The Future of LED Technology
For now, LED technology continues to expand its applications. Its omnipresence in screens of all types, from computers to televisions to stadium jumbotrons and automotive dashboard display panels, means the LED is here to stay. OLED is leading the charge to push this technology even further for products that rely on image displays. But when it comes to new lighting technology, like those updates made to the AlgerLight, traditional LEDs meet modern needs. Its longevity, efficiency, availability, and versatility in lighting color, direction, and intensity make it an ideal technology for consumer, commercial, and industrial use.
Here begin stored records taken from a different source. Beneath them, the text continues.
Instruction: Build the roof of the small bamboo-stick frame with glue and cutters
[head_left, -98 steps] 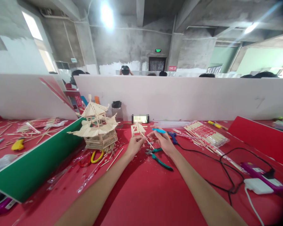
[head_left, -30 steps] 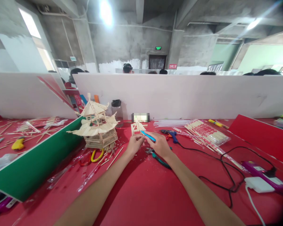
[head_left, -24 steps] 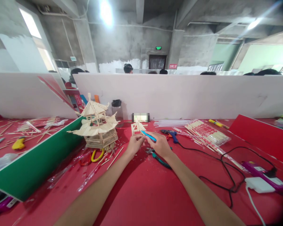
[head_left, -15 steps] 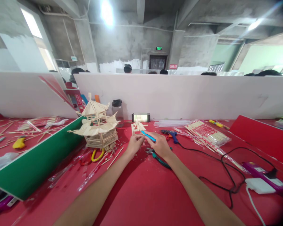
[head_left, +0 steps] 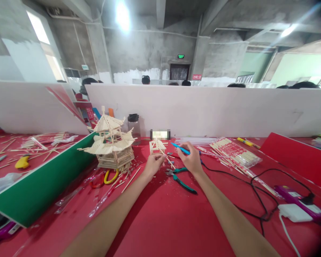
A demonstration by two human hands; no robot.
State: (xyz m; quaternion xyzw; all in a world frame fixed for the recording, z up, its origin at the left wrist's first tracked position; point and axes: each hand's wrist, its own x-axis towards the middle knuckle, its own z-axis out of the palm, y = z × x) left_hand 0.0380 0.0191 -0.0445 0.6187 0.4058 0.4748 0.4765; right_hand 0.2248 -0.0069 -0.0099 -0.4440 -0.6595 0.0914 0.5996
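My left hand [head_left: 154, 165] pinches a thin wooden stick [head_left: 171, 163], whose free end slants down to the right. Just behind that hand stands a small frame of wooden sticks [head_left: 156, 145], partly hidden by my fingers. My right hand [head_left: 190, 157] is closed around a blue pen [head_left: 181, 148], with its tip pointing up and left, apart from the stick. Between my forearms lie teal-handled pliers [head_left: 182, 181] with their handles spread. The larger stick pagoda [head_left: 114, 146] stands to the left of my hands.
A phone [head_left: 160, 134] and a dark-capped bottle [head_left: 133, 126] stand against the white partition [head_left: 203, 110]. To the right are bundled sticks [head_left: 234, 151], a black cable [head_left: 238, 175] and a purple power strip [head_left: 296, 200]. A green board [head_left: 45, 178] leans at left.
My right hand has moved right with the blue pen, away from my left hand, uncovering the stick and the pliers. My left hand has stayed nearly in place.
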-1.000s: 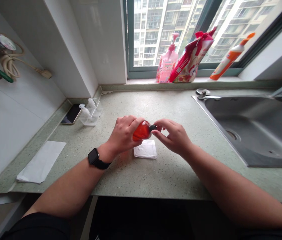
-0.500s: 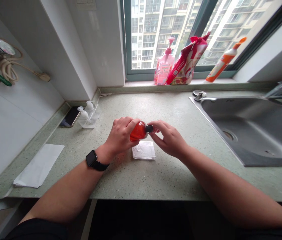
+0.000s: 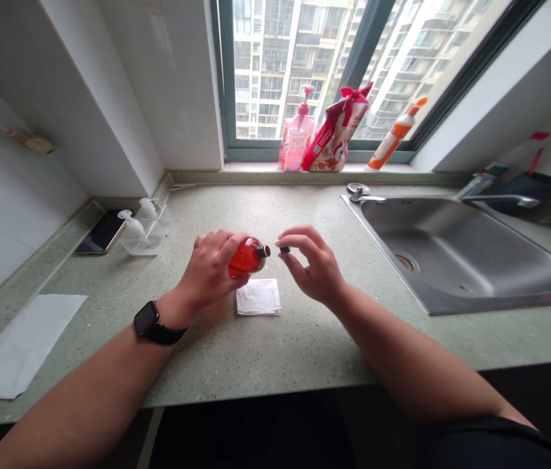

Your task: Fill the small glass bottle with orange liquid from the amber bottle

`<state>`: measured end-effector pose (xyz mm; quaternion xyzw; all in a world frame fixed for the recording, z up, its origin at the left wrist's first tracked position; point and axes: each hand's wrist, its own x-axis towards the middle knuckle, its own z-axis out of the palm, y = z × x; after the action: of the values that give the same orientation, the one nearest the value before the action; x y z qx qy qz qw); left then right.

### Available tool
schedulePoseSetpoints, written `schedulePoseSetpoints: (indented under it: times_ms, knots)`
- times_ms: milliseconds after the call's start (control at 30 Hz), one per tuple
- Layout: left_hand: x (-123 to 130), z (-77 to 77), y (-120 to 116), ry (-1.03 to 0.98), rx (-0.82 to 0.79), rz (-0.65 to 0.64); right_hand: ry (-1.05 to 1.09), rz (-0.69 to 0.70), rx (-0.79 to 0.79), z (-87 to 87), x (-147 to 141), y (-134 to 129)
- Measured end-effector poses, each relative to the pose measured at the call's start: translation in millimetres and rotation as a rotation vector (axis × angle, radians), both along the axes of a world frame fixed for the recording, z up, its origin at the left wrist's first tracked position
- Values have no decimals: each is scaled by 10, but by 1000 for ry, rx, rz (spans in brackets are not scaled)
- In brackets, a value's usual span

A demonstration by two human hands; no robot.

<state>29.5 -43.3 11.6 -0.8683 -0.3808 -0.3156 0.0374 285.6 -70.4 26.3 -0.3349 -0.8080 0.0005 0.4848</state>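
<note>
- Your left grip is closed around the red bottle, and it lies almost on its side, just above the folded white tissue on the worktop.
- Your right grip is almost closed. Thumb and finger pinch a small black cap, near the bottle's mouth but not touching it.
- To the left of the tissue lie a white paper sheet, a phone and a clear holder.
- To the right of the tissue, well apart, is the steel sink.
- Beyond the tissue, on the window sill, stand a pink pump bottle and a red pouch.
</note>
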Motion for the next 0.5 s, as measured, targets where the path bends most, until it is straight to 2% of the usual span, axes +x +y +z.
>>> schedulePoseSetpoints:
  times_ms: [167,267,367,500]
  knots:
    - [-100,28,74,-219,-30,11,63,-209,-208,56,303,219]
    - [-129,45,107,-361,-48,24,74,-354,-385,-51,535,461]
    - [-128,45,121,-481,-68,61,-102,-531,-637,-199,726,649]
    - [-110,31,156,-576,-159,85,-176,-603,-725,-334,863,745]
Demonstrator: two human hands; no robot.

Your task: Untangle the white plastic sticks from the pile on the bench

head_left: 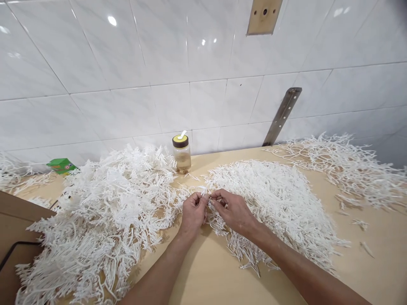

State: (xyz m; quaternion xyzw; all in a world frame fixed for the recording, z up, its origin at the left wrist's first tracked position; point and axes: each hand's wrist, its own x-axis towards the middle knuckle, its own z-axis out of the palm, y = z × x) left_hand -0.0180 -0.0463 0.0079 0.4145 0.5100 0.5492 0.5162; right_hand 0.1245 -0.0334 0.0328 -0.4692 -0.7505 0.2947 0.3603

LED smart bulbs and IoT technology are further integrating LED into our home lighting experiences, while LED is rapidly replacing fluorescent lighting across commercial and retail spaces. We’ll explore some of the newest LED light technology in a dedicated future blog. For now, take a moment to marvel at the leaps and bounds LED technology has made in the last half-century, from an experimental breakthrough in 1962 to its current iteration as a societal mainstay.